May be just one tricky thing.
Say we have lock3 and lock4 that depend on lock2,
it doesn't always means lock4 will always be taken after
lock3, it doesn't even mean lock4 will ever be taken after
lock3.

So we shouldn't have one branch per dependency but one
branch per practical scenario encountered.

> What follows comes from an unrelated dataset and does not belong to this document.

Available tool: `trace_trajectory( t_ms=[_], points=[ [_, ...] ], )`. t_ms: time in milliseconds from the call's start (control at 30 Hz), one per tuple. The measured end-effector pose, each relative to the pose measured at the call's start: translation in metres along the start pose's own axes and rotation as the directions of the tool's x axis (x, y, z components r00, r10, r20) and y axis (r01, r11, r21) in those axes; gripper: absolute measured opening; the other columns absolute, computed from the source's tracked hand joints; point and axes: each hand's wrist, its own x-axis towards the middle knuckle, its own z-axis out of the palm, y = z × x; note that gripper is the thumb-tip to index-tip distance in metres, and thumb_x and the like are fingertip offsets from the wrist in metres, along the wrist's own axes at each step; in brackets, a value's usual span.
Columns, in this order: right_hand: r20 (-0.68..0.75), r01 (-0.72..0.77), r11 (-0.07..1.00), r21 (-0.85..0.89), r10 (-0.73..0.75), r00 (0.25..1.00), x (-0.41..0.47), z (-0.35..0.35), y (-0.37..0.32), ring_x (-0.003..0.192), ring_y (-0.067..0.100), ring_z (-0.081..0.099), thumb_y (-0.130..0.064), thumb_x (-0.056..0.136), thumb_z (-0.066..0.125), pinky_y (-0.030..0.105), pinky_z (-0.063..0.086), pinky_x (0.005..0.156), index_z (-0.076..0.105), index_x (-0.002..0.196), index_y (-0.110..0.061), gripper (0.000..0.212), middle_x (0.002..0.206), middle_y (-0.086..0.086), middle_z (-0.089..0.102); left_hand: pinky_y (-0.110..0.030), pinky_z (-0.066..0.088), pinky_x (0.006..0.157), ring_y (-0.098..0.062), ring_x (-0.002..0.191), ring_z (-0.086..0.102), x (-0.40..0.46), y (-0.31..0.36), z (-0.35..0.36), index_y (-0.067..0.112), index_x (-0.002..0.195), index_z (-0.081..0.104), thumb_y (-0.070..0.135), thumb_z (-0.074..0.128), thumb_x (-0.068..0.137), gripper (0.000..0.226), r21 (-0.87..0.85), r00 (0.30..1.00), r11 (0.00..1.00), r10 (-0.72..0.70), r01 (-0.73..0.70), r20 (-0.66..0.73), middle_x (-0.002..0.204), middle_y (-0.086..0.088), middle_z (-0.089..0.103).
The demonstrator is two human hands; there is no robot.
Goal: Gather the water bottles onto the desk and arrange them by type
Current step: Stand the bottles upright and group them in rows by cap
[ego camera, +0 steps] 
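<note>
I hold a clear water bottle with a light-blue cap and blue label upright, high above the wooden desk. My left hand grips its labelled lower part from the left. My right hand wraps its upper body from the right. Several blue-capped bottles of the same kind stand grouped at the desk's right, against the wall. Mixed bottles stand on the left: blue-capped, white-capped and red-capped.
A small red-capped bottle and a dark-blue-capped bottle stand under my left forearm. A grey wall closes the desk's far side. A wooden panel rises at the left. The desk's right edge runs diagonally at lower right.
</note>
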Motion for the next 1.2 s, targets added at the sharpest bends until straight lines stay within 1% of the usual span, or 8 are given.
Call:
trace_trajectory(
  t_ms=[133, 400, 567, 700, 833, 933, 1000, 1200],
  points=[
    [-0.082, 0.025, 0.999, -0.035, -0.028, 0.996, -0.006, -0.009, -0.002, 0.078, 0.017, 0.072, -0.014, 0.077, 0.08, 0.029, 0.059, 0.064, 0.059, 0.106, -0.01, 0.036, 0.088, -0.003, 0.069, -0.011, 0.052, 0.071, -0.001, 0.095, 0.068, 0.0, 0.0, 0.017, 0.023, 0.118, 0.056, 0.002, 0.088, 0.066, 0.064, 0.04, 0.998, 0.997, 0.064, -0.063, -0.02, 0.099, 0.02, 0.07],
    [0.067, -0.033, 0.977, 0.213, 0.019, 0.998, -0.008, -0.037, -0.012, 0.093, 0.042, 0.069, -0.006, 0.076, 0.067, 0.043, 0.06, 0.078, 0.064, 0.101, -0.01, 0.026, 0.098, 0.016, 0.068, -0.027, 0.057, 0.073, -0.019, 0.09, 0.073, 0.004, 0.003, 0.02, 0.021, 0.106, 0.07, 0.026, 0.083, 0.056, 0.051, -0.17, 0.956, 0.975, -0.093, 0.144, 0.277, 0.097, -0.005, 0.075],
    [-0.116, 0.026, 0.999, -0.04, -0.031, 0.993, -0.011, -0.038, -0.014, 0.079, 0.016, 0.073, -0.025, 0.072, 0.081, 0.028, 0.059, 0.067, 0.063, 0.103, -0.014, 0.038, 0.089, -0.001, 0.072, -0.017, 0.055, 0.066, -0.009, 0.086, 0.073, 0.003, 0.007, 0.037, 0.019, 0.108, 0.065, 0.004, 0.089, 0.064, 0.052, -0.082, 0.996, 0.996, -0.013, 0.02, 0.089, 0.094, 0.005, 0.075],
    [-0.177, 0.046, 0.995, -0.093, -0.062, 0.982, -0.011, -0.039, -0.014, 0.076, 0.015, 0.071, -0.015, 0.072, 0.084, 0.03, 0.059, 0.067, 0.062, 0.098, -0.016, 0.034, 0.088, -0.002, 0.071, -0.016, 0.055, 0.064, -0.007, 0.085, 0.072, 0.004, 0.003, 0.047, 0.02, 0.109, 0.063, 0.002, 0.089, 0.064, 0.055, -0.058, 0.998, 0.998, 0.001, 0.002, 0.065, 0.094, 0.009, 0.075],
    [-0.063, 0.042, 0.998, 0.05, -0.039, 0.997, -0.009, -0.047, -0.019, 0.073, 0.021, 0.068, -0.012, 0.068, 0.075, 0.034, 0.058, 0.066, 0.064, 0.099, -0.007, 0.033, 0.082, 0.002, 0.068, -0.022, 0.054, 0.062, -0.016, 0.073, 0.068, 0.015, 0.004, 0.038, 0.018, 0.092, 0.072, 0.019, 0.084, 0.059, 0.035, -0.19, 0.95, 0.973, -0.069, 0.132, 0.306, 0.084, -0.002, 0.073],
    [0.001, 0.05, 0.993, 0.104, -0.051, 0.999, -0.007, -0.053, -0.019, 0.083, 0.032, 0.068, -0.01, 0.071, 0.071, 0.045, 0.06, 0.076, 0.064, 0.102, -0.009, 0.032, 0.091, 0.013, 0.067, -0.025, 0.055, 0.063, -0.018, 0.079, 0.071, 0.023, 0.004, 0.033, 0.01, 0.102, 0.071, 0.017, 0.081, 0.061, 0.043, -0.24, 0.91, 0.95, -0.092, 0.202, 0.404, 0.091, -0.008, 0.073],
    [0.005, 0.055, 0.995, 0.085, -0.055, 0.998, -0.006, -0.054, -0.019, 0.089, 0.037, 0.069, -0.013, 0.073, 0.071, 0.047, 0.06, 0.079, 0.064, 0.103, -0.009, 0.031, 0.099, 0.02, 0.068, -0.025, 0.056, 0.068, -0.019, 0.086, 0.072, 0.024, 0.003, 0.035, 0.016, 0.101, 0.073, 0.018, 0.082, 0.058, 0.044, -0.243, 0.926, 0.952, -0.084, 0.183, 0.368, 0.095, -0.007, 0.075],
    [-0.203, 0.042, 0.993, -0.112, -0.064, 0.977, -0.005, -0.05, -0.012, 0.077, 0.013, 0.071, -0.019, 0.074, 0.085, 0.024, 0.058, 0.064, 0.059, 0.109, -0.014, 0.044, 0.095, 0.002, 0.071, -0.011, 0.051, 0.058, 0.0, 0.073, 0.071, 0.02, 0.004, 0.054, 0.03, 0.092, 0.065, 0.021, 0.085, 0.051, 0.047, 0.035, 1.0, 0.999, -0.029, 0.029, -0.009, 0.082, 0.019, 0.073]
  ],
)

So imagine we have the following dependency:

lock2
 |
 --- lock3
 |
 --- lock4
 |
 --- lock5

But we can actually have only the following scenarios:

lock2
|
-- lock3
|
-- lock4

lock2
|
-- lock4

lock2
|
-- lock5


Then we need three branches:

-- lock2 percentage -- lock2
                        |
                        -- 60 %
                        |   |
                        |   -- 90 % -- lock 3
                        |   |
                        |    -- 9 %  -- noise
                        |   |
                        |    -- 1 %  -- lock 4
                        |
                        -- 20 %
                        |   |
                        |    -- 99 % -- lock4
                        |   |
                        |   --  1 %  -- noise
                        |
                        -- 20 %
                            |
                             -- 14 % -- lock5
                            |
                             -- 86 % -- noise


Hopefully we could have such expandable tree using
ncurses, but we can probably start like callchains in
perf report.

There might also be a problem with the accuracy.
The max time lock2 is acquired won't always match
the path where lock3 and lock4 had their max time too,
but this should give, most of the time, a view close to
the reality, especially once we enter non-sleepable lock
branches.

Anyway, that's just an idea, not trivial I must admit.